A... e mulher B... , em 24.12.10, no 2.º juízo do TJ da comarca da Guarda, propuseram contra C... acção com forma de processo sumário de despejo rural, pedindo a condenação deste a reconhecer os AA. como donos e legítimos possuidores do prédio rústico que identificaram e que o contrato de arrendamento que os ligava terminou a 2.11.05, bem como a proceder à sua imediata restituição e no pagamento da quantia de € 525,00 acrescida de juros de mora legais, vencidos e vincendos até integral pagamento.

Alegaram, para tanto, em resumo, que adquiriram o prédio rústico inscrito na matriz predial da freguesia de ..., Guarda, sob o art.º x..., por escritura pública de 10.9.04 e porque o R. era dele arrendatário há pelo menos 15 anos, os anteriores donos e senhorios comunicaram-lhe o projecto de venda com vista a exercer, querendo, o direito de preferência, de que se absteve e após o A. marido ter intimado o R. para reduzir a escrito o contrato de arrendamento, não o fez, vindo o A. a denunciar o contrato para o termo da sua renovação, continuando, todavia, o R. a ocupá-lo, sem pagar a respectiva renda anual de € 75,00, estando em dívida, a esse título, a quantia de € 525,99, com base em que os AA. pediram, também, a resolução do contrato.

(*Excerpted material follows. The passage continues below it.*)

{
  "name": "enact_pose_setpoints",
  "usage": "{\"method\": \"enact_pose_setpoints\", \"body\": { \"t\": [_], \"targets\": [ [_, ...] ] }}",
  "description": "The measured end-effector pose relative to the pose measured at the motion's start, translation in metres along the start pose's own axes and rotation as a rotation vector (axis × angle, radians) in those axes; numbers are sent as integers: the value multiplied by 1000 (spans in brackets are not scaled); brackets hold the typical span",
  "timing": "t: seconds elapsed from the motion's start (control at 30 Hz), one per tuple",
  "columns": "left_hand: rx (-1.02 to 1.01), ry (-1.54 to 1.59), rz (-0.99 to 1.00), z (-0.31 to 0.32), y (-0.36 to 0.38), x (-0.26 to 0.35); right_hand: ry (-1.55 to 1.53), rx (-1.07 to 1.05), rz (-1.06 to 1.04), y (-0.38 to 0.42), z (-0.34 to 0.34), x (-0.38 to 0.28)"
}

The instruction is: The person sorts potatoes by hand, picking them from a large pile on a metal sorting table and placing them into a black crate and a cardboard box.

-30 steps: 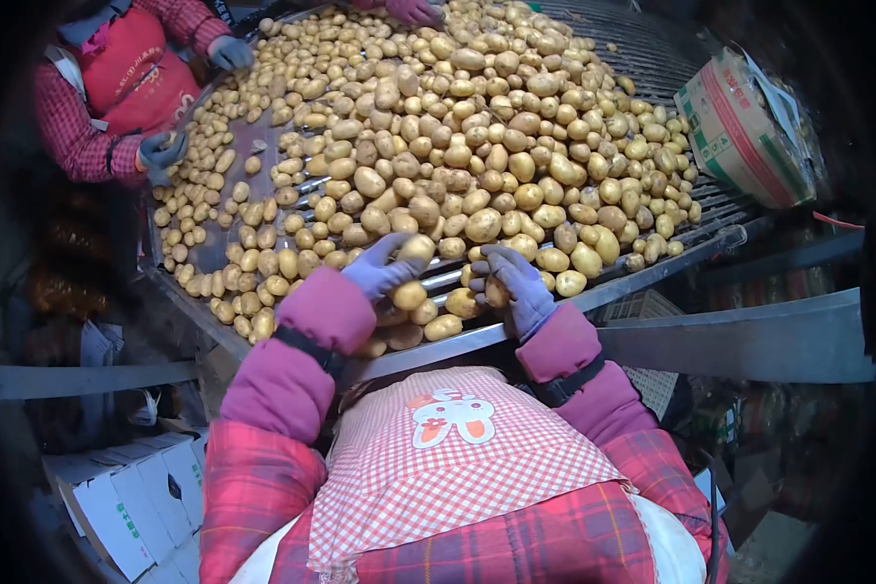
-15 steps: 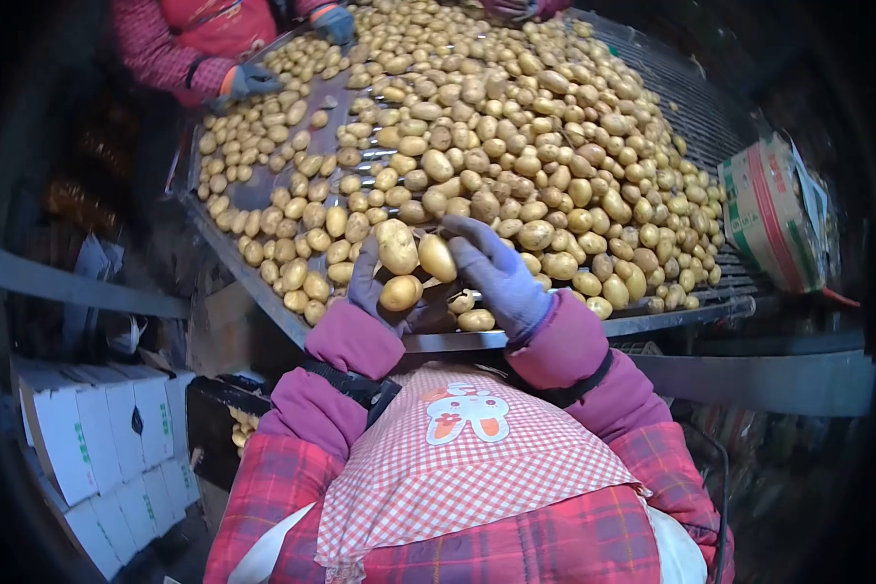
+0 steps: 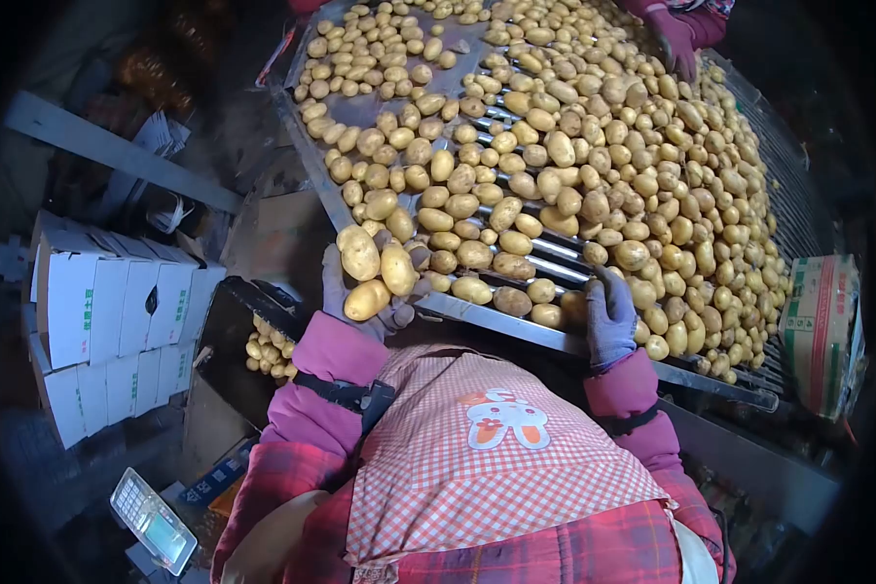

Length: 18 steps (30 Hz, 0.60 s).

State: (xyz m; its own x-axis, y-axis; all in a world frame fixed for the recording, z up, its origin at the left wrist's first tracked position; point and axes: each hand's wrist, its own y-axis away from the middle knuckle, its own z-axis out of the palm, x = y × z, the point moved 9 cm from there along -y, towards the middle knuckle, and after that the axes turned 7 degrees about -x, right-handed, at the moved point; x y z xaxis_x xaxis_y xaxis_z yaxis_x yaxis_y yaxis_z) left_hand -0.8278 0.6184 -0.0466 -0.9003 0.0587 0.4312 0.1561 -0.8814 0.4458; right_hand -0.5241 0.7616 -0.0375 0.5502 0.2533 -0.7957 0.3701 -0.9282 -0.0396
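Note:
My left hand (image 3: 382, 313), in a grey-purple glove, is closed around three yellow potatoes (image 3: 360, 255) cradled against its palm and fingers. It is at the front left edge of the sorting table (image 3: 501, 319), above the rim. My right hand (image 3: 612, 316), gloved alike, reaches over the front rim into the potatoes. Its fingers are curled against a brownish potato (image 3: 574, 309) on its left side. Many more potatoes (image 3: 642, 175) cover the table, heaped thickest to the right and spread thinner over metal rollers (image 3: 558, 255) in the middle.
Another person's gloved hand (image 3: 674, 41) touches the heap at the far right. White cartons (image 3: 117, 311) are stacked at the left, near a container of potatoes (image 3: 268, 348) below the table. A scale display (image 3: 154, 521) stands at lower left. A printed carton (image 3: 816, 331) is at the right.
The view has turned left. My right hand has left the potatoes by my left hand and moved right to the table's front edge. My left hand now holds three potatoes beside the rim.

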Motion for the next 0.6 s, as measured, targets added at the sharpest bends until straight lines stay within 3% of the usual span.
{"method": "enact_pose_setpoints", "body": {
  "t": [0.1, 0.13, 0.17, 0.2, 0.3, 0.37, 0.4, 0.47, 0.53, 0.57, 0.6],
  "targets": [
    [137, -50, 93, 10, 9, 3, -6, -71, -29, -4, 8, -43],
    [109, -52, 85, 18, 11, 0, -183, -150, 60, -5, 26, -32],
    [94, -57, 67, 20, 11, -6, -481, -287, 175, -6, 39, -70],
    [79, -62, 50, 22, 10, -12, -573, -409, 207, -8, 61, -72],
    [-183, -772, 288, 44, 3, -12, -465, -624, -209, -14, 93, -134],
    [-268, -1003, 366, 54, 12, -15, -244, -709, -408, -12, 111, -163],
    [-251, -511, 106, 40, 11, -26, -220, -747, -369, -13, 121, -154],
    [-214, -17, -130, 35, 19, -41, -202, -796, -342, -13, 133, -147],
    [-37, -319, -69, 17, 23, -29, -725, -963, 48, -10, 137, -131],
    [-235, -124, -262, 11, 18, -36, -1092, -987, 275, -4, 135, -128],
    [-183, -38, -204, -13, 22, -30, -807, -788, 4, -28, 113, -124]
  ]
}}
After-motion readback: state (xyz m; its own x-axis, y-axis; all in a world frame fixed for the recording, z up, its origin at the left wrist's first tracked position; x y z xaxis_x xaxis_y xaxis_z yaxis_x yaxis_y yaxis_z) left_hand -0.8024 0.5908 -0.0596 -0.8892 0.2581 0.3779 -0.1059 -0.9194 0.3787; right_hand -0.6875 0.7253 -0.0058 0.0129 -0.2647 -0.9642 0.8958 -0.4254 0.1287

Citado, contestou o R. a deduzir incidente de intervenção principal provocada dos anteriores proprietários do prédio e senhorios, excepcionou a compensação da quantia alegadamente devida de € 2.000,00, deduziu reconvenção para pedir o reconhecimento do seu direito de preferência sobre a venda de tal prédio, por violação do dever de comunicação dos vendedores, na medida em que, na respectiva comunicação de 7.6.04, lhe fora dado o prazo de 15 dias, ou seja, até 22.6.04 para pagamento total do preço, vendo agora que ao A. adquirente foi concedido, para esse efeito, o prazo até 10.9.04.

Os AA. responderam à matéria de excepção, no sentido da sua improcedência, alegando a caducidade do direito de preferência, na medida em que o R. tomou conhecimento da escritura de venda do prédio em Outubro de 2004, concluindo pelo indeferimento do pedido de intervenção.

Foi proferido despacho a não admitir a reconvenção quanto ao pedido de compensação do crédito e a admiti-lo quanto ao mais, bem como deferiu o incidente de intervenção.

Os chamados vieram aos autos declarar fazer seus os articulados dos AA.

Foi proferido despacho saneador-sentença, onde se conheceu do mérito da causa e, na procedência parcial da acção, foi declarado serem os AA. donos e legítimos possuidores do prédio rústico e resolvido o contrato de arrendamento celebrado com o R., que foi condenado a restituir o prédio aos AA., bem como no pagamento da quantia de € 525.00 acrescida dos juros de mora legais vencidos e vincendos e improcedente a reconvenção, de cujo pedido foram os AA. absolvidos.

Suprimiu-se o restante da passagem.